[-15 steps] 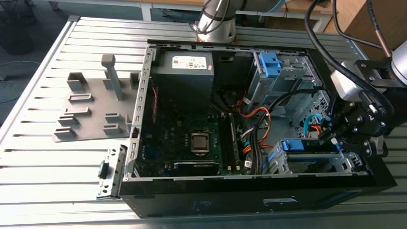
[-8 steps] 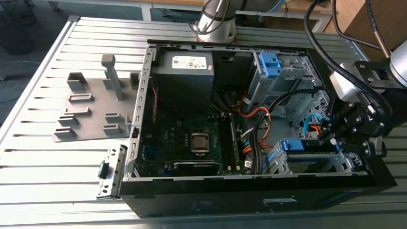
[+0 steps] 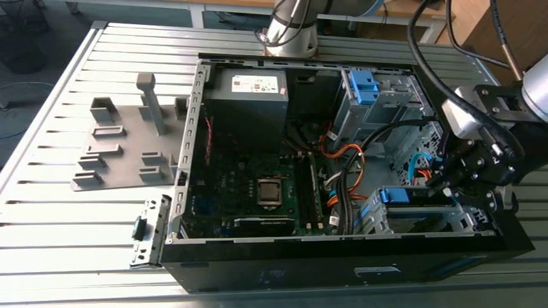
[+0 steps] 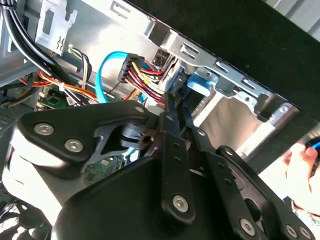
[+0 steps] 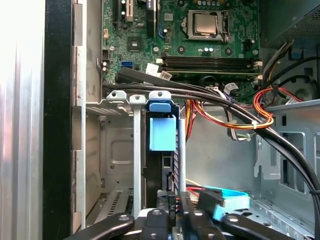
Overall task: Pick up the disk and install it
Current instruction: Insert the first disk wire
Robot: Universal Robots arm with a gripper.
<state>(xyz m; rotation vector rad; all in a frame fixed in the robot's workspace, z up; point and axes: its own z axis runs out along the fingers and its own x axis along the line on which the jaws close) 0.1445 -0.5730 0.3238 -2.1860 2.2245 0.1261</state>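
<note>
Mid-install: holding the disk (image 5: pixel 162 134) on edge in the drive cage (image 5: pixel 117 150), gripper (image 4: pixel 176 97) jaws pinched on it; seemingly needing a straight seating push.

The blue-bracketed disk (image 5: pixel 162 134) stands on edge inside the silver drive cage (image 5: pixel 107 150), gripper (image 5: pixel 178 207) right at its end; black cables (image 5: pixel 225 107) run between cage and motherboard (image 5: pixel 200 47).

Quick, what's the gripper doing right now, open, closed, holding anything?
Gripper: at the disk in the drive cage; open or shut cannot be told.
</note>
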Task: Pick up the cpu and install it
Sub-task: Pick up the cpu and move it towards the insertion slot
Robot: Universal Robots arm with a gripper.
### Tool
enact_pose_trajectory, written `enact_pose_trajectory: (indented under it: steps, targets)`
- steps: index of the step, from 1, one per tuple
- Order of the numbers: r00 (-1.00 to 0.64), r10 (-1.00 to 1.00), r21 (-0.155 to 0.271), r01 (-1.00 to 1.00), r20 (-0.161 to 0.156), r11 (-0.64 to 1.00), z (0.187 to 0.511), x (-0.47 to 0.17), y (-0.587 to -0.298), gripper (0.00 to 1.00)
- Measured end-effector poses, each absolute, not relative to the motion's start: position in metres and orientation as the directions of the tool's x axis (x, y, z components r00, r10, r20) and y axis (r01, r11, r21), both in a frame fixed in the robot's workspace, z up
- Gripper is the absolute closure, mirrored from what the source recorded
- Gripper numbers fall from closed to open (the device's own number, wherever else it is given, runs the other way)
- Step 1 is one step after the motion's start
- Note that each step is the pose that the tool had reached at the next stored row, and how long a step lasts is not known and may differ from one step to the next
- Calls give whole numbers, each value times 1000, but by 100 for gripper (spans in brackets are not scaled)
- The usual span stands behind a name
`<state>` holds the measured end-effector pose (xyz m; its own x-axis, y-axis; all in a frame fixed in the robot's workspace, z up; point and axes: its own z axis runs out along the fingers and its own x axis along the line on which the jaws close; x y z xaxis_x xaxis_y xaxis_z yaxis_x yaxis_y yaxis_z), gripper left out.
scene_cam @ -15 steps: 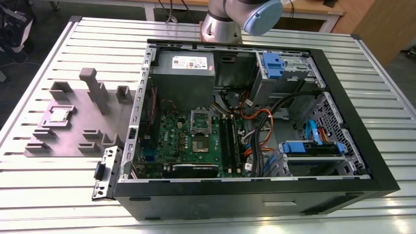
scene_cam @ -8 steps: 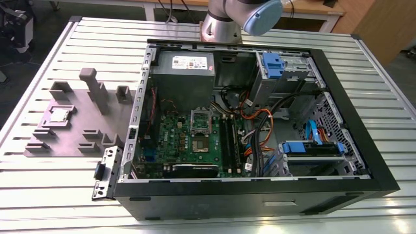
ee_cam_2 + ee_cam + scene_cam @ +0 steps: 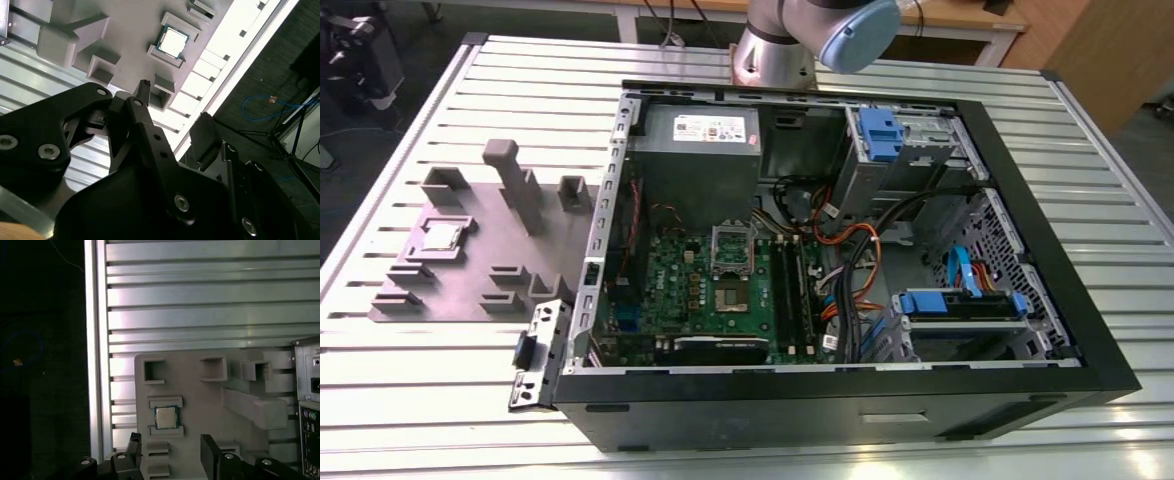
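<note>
The cpu (image 3: 440, 237) is a small silver square chip lying flat in a holder on the grey-purple moulded plate (image 3: 454, 290), at the exterior view's left of the computer case. Both wrist views look down on the cpu (image 3: 165, 417) (image 3: 173, 41). My gripper (image 3: 172, 450) hangs above the plate, open and holding nothing. Its two black fingertips (image 3: 134, 444) stand apart beside the chip without touching it. In the second wrist view the gripper (image 3: 172, 112) has the same wide gap. The green motherboard (image 3: 720, 290) with its bare socket (image 3: 731, 243) lies inside the open case.
The black computer case (image 3: 854, 405) lies open on the slatted metal table (image 3: 454, 400), with cables, blue drive brackets (image 3: 958, 304) and a power supply (image 3: 700, 130) inside. Upright blocks (image 3: 520, 190) rise from the moulded plate. The arm's base (image 3: 781, 45) stands behind the case.
</note>
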<state>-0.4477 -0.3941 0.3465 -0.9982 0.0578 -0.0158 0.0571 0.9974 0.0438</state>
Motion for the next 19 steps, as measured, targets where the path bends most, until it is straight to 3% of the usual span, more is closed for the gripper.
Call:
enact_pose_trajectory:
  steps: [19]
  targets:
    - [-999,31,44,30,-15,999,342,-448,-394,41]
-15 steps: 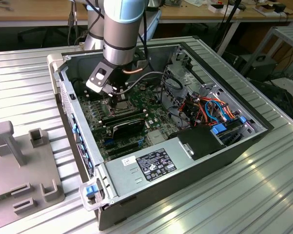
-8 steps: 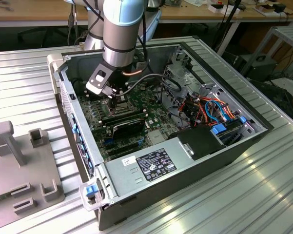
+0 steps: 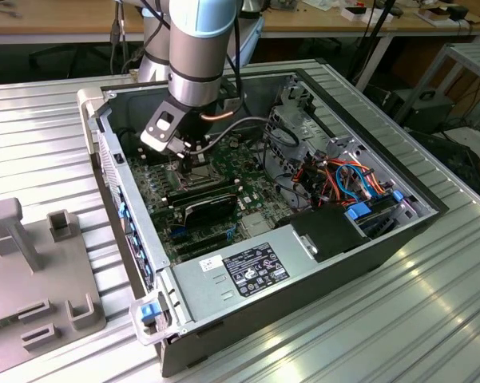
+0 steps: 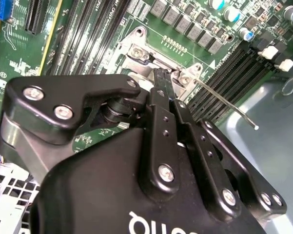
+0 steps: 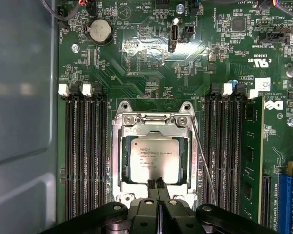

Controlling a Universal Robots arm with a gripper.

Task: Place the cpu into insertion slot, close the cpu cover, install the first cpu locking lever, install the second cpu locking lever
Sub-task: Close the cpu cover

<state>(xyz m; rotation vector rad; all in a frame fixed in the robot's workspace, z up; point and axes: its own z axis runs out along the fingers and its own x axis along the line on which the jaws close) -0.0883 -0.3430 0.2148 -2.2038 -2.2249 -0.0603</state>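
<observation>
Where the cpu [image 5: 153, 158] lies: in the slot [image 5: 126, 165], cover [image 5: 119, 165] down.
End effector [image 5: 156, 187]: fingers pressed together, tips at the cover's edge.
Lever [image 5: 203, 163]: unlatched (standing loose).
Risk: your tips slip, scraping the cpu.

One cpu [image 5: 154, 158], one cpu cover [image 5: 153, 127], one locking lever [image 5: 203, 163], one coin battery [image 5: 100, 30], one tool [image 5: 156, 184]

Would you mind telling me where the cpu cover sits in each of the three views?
Exterior view: under the gripper; too small to make out.
Second wrist view: cpu cover just beyond the gripper.
First wrist view: cpu cover framing the chip, between the memory slots.
Shared landmark: the gripper's tips at its edge.
</observation>
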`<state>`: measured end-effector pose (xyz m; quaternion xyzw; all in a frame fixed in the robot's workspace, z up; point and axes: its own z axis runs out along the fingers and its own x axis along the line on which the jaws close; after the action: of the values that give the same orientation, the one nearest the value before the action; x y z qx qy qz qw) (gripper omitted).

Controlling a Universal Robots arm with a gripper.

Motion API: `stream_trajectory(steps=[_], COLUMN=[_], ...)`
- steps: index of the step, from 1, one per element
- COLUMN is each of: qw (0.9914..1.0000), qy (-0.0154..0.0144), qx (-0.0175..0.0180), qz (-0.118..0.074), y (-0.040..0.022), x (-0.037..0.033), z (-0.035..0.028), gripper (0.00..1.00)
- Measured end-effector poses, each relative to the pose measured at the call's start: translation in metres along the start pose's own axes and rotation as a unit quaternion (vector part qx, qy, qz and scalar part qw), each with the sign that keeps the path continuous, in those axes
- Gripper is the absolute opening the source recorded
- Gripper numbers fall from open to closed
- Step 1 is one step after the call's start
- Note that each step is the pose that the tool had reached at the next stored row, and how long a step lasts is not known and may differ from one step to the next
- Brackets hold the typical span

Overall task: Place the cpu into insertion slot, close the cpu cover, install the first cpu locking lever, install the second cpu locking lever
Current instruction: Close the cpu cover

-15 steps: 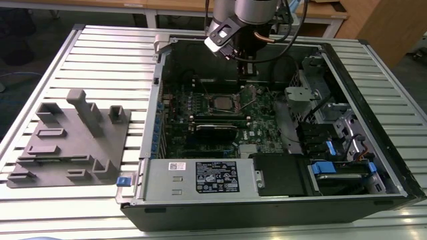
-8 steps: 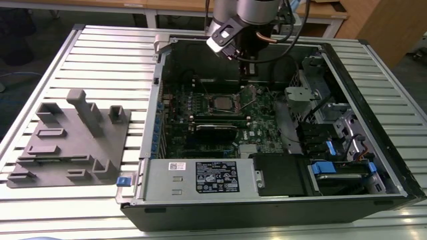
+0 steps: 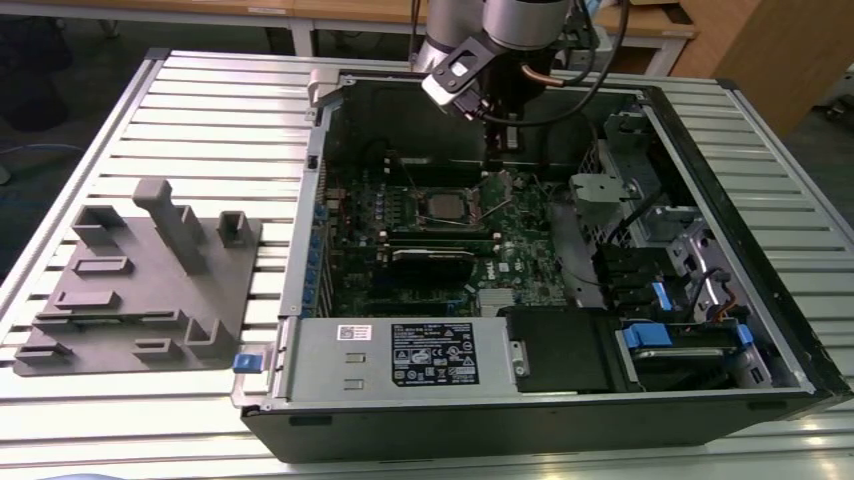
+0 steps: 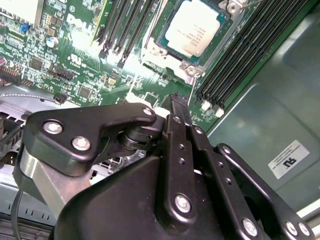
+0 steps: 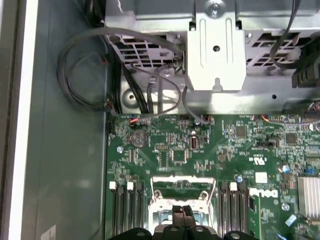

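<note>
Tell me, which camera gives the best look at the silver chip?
The second wrist view: the cpu sits close, its pale metal top unobstructed. The exterior view shows it small and distant; the first wrist view catches slivers of it beside the jaws.

a ribbed silver bench (image 3: 200, 110) shines under bright light; behind it stand pale wooden tables (image 3: 240, 8) and a wooden cabinet (image 3: 767, 50) on dark floor (image 3: 127, 35).
</note>
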<state>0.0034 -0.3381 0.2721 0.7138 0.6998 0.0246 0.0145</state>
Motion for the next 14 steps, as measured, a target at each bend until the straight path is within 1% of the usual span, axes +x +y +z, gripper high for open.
stream_trajectory(steps=[4,14], qw=[1.00000,1.00000], qy=[0.0000,0.0000], qx=[0.0000,0.0000], qz=[0.000,0.000], y=[0.0037,0.0048], x=[0.0001,0.0001], z=[0.0002,0.0003], gripper=[0.11,0.11])
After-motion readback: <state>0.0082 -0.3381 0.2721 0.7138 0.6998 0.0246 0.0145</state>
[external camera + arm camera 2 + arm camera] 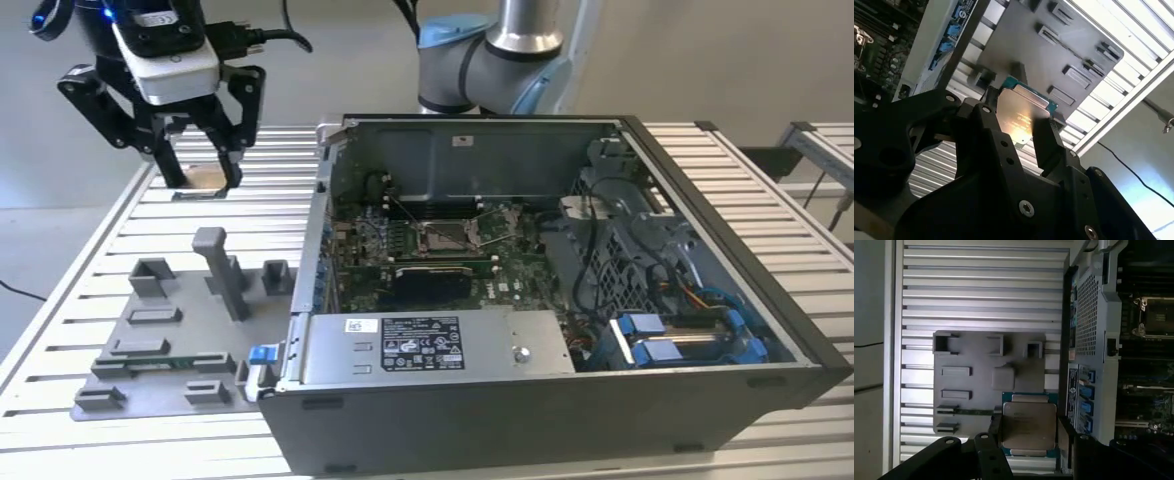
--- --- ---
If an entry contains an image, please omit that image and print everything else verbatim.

• **TASK ANSWER**
[-15 steps] 
[-8 steps] 
[+0 steps] 
[+0 steps] 
[+0 steps] 
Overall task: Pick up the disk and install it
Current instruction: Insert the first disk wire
Robot: Universal Robots arm with a gripper.
<state>(xyz m; rotation vector rad; all in a frame fixed in the robot's workspace, z up; point and axes: its own z axis runs out along the fingers and its own x axis along the line on which the jaws close) 0.1445 -0.5730 0.3238 -2.1860 2.2245 0.1261</state>
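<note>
Mid-install: holding the disk (image 5: pixel 162 134) on edge in the drive cage (image 5: pixel 117 150), gripper (image 4: pixel 176 97) jaws pinched on it; seemingly needing a straight seating push.

The blue-bracketed disk (image 5: pixel 162 134) stands on edge inside the silver drive cage (image 5: pixel 107 150), gripper (image 5: pixel 178 207) right at its end; black cables (image 5: pixel 225 107) run between cage and motherboard (image 5: pixel 200 47).

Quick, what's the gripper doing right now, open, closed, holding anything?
Gripper: at the disk in the drive cage; open or shut cannot be told.
</note>
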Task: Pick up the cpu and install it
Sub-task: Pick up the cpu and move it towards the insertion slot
Robot: Universal Robots arm with a gripper.
### Tool
enact_pose_trajectory, written `enact_pose_trajectory: (indented under it: steps, targets)`
- steps: index of the step, from 1, one per tuple
- Order of the numbers: r00 (-1.00 to 0.64), r10 (-1.00 to 1.00), r21 (-0.155 to 0.271), r01 (-1.00 to 1.00), r20 (-0.161 to 0.156), r11 (-0.64 to 1.00), z (0.187 to 0.511), x (-0.47 to 0.17), y (-0.587 to -0.298), gripper (0.00 to 1.00)
- Measured end-effector poses, each absolute, not relative to the motion's start: position in metres and orientation as the directions of the tool's x axis (x, y, z components r00, r10, r20) and y axis (r01, r11, r21), both in a frame fixed in the robot's workspace, z up
- Gripper is the absolute closure, mirrored from what the source recorded
- Gripper numbers fall from closed to open (the device's own number, wherever else it is given, runs the other way)
- Step 1 is one step after the motion's start
- Note that each step is the pose that the tool had reached at the next stored row, and how long a step lasts is not known and may differ from one step to the next
- Calls give whole numbers, each value times 1000, but by 100 for gripper (spans in brackets are not scaled)
- The usual span stands behind a name
`<state>` holds the measured end-effector pose (xyz m; its own x-axis, y-axis; all in a frame fixed in the robot's workspace, z up; point and axes: its own z axis runs out along the fingers and its own x axis along the line on which the jaws close; x y z xaxis_x xaxis_y xaxis_z yaxis_x yaxis_y yaxis_z), gripper left out.
scene_cam @ -15 steps: 
scene_cam @ -8 steps: 
ee_cam_2 + ee_cam + scene_cam @ +0 steps: 
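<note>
The cpu (image 3: 440, 237) is a small silver square chip lying flat in a holder on the grey-purple moulded plate (image 3: 454, 290), at the exterior view's left of the computer case. Both wrist views look down on the cpu (image 3: 165, 417) (image 3: 173, 41). My gripper (image 3: 172, 450) hangs above the plate, open and holding nothing. Its two black fingertips (image 3: 134, 444) stand apart beside the chip without touching it. In the second wrist view the gripper (image 3: 172, 112) has the same wide gap. The green motherboard (image 3: 720, 290) with its bare socket (image 3: 731, 243) lies inside the open case.
The black computer case (image 3: 854, 405) lies open on the slatted metal table (image 3: 454, 400), with cables, blue drive brackets (image 3: 958, 304) and a power supply (image 3: 700, 130) inside. Upright blocks (image 3: 520, 190) rise from the moulded plate. The arm's base (image 3: 781, 45) stands behind the case.
</note>
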<state>-0.4477 -0.3941 0.3465 -0.9982 0.0578 -0.0158 0.0571 0.9974 0.0438</state>
Motion for the next 19 steps, as measured, targets where the path bends most, until it is straight to 3% of the usual span, more is closed for the gripper.
Call:
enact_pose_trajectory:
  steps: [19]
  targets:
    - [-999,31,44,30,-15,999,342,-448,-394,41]
-15 steps: 
-8 steps: 
+0 steps: 
+0 steps: 
+0 steps: 

Controlling a Universal Robots arm with a gripper.

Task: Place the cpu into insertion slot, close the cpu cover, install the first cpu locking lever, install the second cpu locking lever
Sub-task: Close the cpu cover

<state>(xyz m; rotation vector rad; all in a frame fixed in the robot's workspace, z up; point and axes: its own z axis runs out along the fingers and its own x axis along the line on which the jaws close) -0.0883 -0.3430 0.2148 -2.2038 -2.2249 -0.0603</state>
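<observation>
Where the cpu [image 5: 153, 158] lies: in the slot [image 5: 126, 165], cover [image 5: 119, 165] down.
End effector [image 5: 156, 187]: fingers pressed together, tips at the cover's edge.
Lever [image 5: 203, 163]: unlatched (standing loose).
Risk: your tips slip, scraping the cpu.

One cpu [image 5: 154, 158], one cpu cover [image 5: 153, 127], one locking lever [image 5: 203, 163], one coin battery [image 5: 100, 30], one tool [image 5: 156, 184]

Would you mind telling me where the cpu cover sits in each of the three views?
Exterior view: under the gripper; too small to make out.
Second wrist view: cpu cover just beyond the gripper.
First wrist view: cpu cover framing the chip, between the memory slots.
Shared landmark: the gripper's tips at its edge.
</observation>
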`<state>`: measured end-effector pose (xyz m; quaternion xyzw; all in a frame fixed in the robot's workspace, z up; point and axes: its own z axis runs out along the fingers and its own x axis along the line on which the jaws close; after the action: of the values that give the same orientation, the one nearest the value before the action; x y z qx qy qz qw) (gripper omitted).

Controlling a Universal Robots arm with a gripper.

Motion API: `stream_trajectory(steps=[_], COLUMN=[_], ...)`
- steps: index of the step, from 1, one per element
- COLUMN is each of: qw (0.9914..1.0000), qy (-0.0154..0.0144), qx (-0.0175..0.0180), qz (-0.118..0.074), y (-0.040..0.022), x (-0.037..0.033), z (-0.035..0.028), gripper (0.00..1.00)
- Measured end-effector poses, each relative to the pose measured at the call's start: translation in metres along the start pose's own axes and rotation as a unit quaternion (vector part qx, qy, qz and scalar part qw), each with the sign that keeps the path continuous, in those axes
- Gripper is the absolute opening the source recorded
- Gripper numbers fall from open to closed
- Step 1 is one step after the call's start
- Note that each step is the pose that the tool had reached at the next stored row, and how long a step lasts is not known and may differ from one step to the next
- Brackets hold the typical span

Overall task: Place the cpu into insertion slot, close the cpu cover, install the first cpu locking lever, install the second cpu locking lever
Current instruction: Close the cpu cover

-15 steps: 
-8 steps: 
+0 steps: 
+0 steps: 
+0 steps: 

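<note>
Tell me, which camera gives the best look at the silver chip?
The second wrist view: the cpu sits close, its pale metal top unobstructed. The exterior view shows it small and distant; the first wrist view catches slivers of it beside the jaws.

a ribbed silver bench (image 3: 200, 110) shines under bright light; behind it stand pale wooden tables (image 3: 240, 8) and a wooden cabinet (image 3: 767, 50) on dark floor (image 3: 127, 35).
</note>
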<state>0.0034 -0.3381 0.2721 0.7138 0.6998 0.0246 0.0145</state>
Motion for the next 14 steps, as measured, a target at each bend until the straight path is within 1% of the usual span, axes +x +y +z, gripper high for open.
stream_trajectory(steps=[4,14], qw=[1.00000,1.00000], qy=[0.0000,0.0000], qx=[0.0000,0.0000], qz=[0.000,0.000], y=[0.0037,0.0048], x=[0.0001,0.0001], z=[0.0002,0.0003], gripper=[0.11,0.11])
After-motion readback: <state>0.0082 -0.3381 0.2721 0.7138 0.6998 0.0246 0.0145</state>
[external camera + arm camera 2 + arm camera] 

There is nothing further to this answer.